From the experimental results, we can infer that: (1) Larger values of C_L mean that the cell size information is richer, and thus more AUCPR values and F1-measure scores can be obtained; however, due to the effect of local geometric distortion, the AUCPR values and F1-measure scores will decrease as the value of C_L increases. As shown in Table 2 and Figure 9, the HOMPC descriptor achieves the best performance when C_L = 20. Therefore, we set C_L = 20; (2) From Table 2 and Figure 9, we can see that large values of I_L result in a poor performance, while small values mean richer information of the constructed HOM and HPC feature vectors; however, smaller values of I_L also mean that the distinctiveness of the proposed HOMPC feature vector increases, which will decrease the robustness and increase the dimension of the proposed feature vectors. As shown in Table 3 and Figure 10, when I_L = 8, HOMPC achieves the best performance. Therefore, we set I_L = 8. Based on the experimental results and analysis, these parameters were fixed to C_L = 20 and I_L = 8 in the experiments.

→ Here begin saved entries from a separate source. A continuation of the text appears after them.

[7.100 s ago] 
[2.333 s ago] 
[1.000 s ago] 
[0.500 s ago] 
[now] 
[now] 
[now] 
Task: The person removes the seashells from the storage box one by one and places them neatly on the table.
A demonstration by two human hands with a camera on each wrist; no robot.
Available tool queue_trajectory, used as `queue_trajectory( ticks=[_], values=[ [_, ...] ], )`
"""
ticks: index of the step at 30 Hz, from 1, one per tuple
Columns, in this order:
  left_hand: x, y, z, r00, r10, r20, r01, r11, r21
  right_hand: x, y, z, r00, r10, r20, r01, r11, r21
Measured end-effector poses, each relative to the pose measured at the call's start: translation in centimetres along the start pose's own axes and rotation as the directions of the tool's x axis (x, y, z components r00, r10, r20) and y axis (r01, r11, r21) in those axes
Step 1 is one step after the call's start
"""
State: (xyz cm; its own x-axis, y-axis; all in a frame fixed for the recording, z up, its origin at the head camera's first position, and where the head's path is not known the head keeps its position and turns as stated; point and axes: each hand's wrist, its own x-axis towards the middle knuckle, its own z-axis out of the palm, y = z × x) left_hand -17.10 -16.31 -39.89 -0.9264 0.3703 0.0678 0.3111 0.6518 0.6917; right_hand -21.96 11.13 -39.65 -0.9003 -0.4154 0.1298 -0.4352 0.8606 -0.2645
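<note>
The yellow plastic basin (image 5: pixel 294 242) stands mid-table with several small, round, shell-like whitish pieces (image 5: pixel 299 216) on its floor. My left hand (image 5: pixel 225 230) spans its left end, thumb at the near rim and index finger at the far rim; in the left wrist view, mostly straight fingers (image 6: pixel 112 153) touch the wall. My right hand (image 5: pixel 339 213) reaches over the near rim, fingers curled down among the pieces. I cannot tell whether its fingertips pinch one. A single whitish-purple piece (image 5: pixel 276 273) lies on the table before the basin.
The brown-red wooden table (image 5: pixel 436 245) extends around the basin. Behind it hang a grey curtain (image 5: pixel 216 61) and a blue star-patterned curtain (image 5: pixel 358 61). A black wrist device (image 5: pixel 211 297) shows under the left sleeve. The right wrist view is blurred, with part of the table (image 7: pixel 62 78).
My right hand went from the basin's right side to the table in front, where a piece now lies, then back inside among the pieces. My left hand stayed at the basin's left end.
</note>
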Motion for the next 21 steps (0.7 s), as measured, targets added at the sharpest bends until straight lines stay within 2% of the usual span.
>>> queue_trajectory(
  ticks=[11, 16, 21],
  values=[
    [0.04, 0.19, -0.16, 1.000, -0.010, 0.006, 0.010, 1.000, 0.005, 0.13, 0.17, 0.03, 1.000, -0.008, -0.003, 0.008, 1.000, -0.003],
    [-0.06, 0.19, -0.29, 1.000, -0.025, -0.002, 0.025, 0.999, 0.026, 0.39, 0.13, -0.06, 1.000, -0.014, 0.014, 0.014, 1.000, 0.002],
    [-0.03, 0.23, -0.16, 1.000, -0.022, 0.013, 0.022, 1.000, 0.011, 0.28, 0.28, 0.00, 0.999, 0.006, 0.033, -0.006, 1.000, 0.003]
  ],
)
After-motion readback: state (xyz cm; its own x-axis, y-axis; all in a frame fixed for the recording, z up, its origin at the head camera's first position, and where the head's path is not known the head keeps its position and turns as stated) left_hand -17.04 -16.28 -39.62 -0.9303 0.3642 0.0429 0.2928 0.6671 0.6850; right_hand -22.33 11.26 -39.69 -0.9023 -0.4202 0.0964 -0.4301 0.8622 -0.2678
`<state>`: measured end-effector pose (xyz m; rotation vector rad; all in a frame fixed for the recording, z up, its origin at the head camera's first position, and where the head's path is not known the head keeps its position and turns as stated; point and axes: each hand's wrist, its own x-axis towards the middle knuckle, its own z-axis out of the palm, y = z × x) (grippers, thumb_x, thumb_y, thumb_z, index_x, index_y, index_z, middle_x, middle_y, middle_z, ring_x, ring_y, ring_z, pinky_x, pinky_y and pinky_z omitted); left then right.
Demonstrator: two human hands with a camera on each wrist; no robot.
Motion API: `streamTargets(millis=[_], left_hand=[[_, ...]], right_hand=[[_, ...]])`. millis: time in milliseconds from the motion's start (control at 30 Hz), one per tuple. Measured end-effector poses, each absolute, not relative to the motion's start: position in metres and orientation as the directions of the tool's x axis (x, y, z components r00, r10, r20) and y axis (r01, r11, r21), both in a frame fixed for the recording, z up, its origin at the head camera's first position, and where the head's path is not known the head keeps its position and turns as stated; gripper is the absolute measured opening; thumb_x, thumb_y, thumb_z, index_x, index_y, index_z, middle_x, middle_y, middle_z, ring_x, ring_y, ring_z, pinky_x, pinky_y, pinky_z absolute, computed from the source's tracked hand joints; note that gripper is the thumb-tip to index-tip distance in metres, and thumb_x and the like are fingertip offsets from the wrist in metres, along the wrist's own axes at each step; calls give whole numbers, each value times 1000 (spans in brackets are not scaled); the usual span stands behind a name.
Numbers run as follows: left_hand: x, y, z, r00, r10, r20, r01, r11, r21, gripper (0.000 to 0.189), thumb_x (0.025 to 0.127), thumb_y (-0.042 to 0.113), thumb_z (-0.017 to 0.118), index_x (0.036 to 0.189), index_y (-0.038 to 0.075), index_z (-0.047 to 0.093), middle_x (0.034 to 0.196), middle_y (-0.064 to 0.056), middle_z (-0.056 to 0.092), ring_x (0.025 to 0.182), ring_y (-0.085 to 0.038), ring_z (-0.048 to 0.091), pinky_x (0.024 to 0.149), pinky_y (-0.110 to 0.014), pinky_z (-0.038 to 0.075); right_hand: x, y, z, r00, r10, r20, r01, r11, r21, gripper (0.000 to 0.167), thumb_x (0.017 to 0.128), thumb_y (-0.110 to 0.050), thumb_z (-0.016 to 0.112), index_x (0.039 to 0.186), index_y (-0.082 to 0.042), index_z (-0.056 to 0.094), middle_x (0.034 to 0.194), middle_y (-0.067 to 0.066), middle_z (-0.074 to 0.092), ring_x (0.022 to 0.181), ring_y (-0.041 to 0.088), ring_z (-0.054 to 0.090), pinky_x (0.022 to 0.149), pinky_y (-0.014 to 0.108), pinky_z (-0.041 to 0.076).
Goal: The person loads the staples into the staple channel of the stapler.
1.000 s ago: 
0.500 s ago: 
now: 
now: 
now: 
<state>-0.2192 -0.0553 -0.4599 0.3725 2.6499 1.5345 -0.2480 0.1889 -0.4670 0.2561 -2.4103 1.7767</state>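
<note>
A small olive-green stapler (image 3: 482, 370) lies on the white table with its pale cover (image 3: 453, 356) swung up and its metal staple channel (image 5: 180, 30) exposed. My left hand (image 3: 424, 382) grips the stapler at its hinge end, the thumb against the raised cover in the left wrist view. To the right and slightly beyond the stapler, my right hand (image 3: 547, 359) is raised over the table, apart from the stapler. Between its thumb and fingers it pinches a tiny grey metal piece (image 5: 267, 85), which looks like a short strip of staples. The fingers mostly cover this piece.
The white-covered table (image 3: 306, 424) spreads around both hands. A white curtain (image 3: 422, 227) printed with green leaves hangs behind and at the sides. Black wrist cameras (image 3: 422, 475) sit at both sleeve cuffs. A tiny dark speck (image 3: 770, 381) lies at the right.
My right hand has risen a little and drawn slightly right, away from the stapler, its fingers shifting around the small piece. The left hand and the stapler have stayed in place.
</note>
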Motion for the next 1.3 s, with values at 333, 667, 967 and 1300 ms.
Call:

4.2. The Advantages of the Magnitude and Phase Congruency Information Combination

To verify the advantages of combining the magnitude and phase congruency information, the HOMPC descriptor was compared with HPC and HOM based on the 44RGB/LWIR dataset. The variable parameters were set as suggested in Section 4.1. The average precision and recall results, as well as the F1-measure and AUCPR results of HOMPC, HOM, and HPC are given in Figure 11 and Figure 12.

Since the larger the NNDR threshold, the looser the matching metric for the point matching, the average curves of the recall values of HOMPC, HOM, and HPC are raised while the average curves of the precision values are decreased as the NNDR threshold increases, as shown in Figure 11. This indicates that the average curve of the recall values of the HOMPC descriptor is much better than the curves of HOM and HPC, and the average curve of the precision values of HOMPC is similar to that of HPC, but is much better than that of HOM. As it is known that the phase information contributes more to the preservation of image features than amplitude information, the precision values of HPC are much better than those of HOM. However, the distribution of the high-frequency component information also contributes to the shape of the objects, and we can see that the recall values of HOM are similar to those of HPC. After combining HOM and HPC, HOMPC keeps the distinctiveness of HPC, but also increases the repeatability by adding HOM.

A comprehensive analysis of the average recall and precision is provided in Table 4 and Figure 12. The average PR curves, F1-measure curves, and AUCPR values also indicate that HOMPC outperforms HOM and HPC.

It is found that the advantages of combining the magnitude and phase congruency information are significant. More particularly, it is the phase congruency information that makes a greater contribution to the distinctiveness of HOMPC, and the magnitude information adds to the repeatability of HOMPC.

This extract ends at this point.